Each line from the one bearing "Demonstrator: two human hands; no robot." through the last line of the entries below should be returned exactly, with pictures left out.
*** Opening Data for the task ***
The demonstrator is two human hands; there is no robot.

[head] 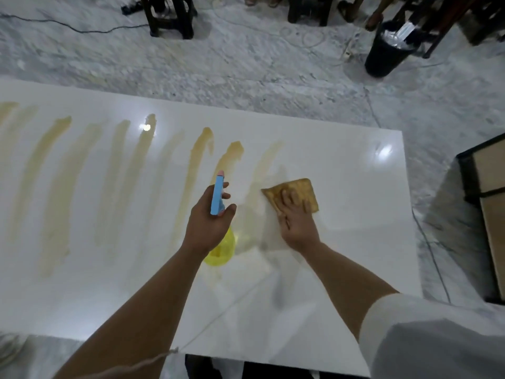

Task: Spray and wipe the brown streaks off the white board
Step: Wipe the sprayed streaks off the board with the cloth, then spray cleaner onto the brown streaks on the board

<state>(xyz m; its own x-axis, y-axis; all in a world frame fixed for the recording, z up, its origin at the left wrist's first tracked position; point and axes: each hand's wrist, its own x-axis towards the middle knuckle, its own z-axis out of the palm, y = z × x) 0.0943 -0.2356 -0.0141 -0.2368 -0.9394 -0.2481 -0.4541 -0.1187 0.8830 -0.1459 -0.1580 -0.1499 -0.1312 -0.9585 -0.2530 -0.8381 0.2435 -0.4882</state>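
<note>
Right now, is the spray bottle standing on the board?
No, the left hand holds the spray bottle up above the white board.

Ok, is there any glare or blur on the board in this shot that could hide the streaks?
Head view: two bright glare spots sit on the white board, one over a brown streak and one near the right corner. The right hand on the cloth looks slightly blurred. The wide lens bows the board's edges.
</note>
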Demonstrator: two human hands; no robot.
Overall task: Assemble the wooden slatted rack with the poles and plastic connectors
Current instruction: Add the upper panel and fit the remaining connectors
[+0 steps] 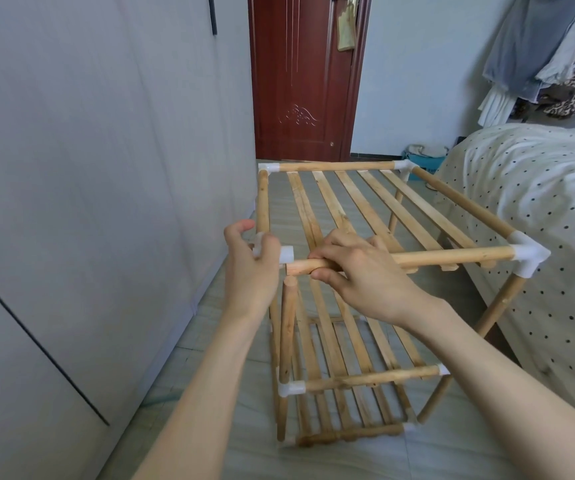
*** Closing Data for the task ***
**Exercise output:**
Demonstrator: two human hands; no robot.
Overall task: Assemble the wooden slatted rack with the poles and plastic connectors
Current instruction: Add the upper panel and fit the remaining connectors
[+0 steps] 

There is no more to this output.